Task to carry out:
Beginning with the first line of the data below, reproduce every line unchanged, ending with the line that holds "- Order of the".
─── Records for processing
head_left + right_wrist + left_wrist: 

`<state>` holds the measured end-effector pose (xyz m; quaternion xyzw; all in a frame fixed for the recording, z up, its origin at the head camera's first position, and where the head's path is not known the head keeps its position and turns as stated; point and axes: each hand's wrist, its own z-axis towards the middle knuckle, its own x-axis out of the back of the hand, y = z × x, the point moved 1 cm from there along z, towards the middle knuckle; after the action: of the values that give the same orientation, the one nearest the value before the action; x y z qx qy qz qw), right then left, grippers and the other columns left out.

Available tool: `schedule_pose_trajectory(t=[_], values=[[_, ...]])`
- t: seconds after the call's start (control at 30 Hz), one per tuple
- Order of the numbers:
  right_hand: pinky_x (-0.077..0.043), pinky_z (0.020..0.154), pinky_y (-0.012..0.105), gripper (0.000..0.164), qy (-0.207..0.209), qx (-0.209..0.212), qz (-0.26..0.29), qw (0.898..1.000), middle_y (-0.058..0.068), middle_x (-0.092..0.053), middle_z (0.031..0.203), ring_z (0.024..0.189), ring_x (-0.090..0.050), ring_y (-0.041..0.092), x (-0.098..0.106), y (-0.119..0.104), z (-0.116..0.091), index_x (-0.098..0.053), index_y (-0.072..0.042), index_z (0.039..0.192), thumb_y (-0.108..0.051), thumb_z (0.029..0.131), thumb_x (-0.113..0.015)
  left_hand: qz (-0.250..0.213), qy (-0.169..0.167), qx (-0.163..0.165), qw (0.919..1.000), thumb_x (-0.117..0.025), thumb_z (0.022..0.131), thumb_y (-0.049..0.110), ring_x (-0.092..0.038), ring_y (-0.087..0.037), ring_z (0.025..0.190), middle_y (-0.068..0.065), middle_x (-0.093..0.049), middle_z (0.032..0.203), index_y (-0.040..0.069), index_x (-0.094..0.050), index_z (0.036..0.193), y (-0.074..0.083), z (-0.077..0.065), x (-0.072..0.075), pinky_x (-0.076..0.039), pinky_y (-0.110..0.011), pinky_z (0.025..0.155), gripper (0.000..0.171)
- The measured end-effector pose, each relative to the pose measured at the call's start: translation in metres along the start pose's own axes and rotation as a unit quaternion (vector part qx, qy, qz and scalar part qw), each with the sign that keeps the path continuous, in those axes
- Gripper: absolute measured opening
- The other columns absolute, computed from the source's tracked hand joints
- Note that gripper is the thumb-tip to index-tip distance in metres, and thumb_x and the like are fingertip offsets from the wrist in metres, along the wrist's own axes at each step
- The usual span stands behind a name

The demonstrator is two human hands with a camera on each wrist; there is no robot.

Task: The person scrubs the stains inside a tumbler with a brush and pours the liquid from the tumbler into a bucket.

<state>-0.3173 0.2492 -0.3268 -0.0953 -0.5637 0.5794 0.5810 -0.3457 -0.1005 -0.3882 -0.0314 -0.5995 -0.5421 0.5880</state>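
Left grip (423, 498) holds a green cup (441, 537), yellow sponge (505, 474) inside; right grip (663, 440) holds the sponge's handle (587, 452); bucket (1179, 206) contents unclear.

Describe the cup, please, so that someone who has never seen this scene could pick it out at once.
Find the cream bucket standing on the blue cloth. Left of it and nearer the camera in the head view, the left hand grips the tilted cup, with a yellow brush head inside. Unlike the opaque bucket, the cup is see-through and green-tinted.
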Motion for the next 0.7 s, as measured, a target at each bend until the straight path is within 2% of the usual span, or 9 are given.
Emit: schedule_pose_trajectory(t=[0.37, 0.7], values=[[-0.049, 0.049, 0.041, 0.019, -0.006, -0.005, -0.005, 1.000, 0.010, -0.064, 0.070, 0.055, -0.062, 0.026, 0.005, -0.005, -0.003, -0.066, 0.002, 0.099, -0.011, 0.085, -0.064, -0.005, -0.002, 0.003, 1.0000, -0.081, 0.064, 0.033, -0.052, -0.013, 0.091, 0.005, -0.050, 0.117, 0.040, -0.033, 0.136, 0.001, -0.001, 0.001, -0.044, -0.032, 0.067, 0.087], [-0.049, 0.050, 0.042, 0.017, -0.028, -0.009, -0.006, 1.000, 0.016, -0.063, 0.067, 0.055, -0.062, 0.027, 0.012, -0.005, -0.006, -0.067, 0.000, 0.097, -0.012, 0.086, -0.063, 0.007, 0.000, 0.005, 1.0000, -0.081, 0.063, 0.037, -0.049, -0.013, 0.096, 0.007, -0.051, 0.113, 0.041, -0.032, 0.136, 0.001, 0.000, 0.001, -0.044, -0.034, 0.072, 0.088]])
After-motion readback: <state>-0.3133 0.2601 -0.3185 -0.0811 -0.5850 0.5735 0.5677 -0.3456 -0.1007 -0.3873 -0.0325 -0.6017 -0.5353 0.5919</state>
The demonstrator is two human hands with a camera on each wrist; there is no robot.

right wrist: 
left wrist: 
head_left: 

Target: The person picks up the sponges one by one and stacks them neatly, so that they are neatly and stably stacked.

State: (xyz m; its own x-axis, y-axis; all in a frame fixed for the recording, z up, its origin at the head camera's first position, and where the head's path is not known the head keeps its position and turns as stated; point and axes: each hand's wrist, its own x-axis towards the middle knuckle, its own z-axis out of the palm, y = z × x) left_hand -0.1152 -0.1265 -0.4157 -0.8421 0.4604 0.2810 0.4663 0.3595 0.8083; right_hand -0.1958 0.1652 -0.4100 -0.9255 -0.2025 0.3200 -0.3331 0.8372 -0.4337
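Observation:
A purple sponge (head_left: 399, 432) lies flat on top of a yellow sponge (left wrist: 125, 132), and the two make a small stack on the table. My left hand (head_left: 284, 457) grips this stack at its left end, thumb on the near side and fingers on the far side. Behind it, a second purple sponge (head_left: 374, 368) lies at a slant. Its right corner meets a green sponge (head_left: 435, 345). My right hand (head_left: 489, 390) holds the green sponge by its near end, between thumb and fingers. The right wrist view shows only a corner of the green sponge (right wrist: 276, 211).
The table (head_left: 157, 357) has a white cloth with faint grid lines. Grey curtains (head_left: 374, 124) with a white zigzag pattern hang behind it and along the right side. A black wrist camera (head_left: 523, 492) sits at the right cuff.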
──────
Solution to this task:
head_left + right_wrist + left_wrist: 

`<state>` holds the measured end-effector pose (xyz m; quaternion xyzw; all in a frame fixed for the recording, z up, its origin at the head camera's first position, and where the head's path is not known the head keeps its position and turns as stated; point and axes: each hand's wrist, its own z-axis towards the middle knuckle, its own x-axis out of the back of the hand, y = z × x, the point moved 1 cm from there along z, towards the middle knuckle; after the action: of the values that give the same orientation, the one nearest the value before the action; x y z qx qy qz qw), right then left, grippers and the other columns left out.

Available tool: `schedule_pose_trajectory(t=[_], values=[[_, ...]])`
- t: seconds after the call's start (control at 30 Hz), one per tuple
- Order of the numbers:

With that, the answer is complete.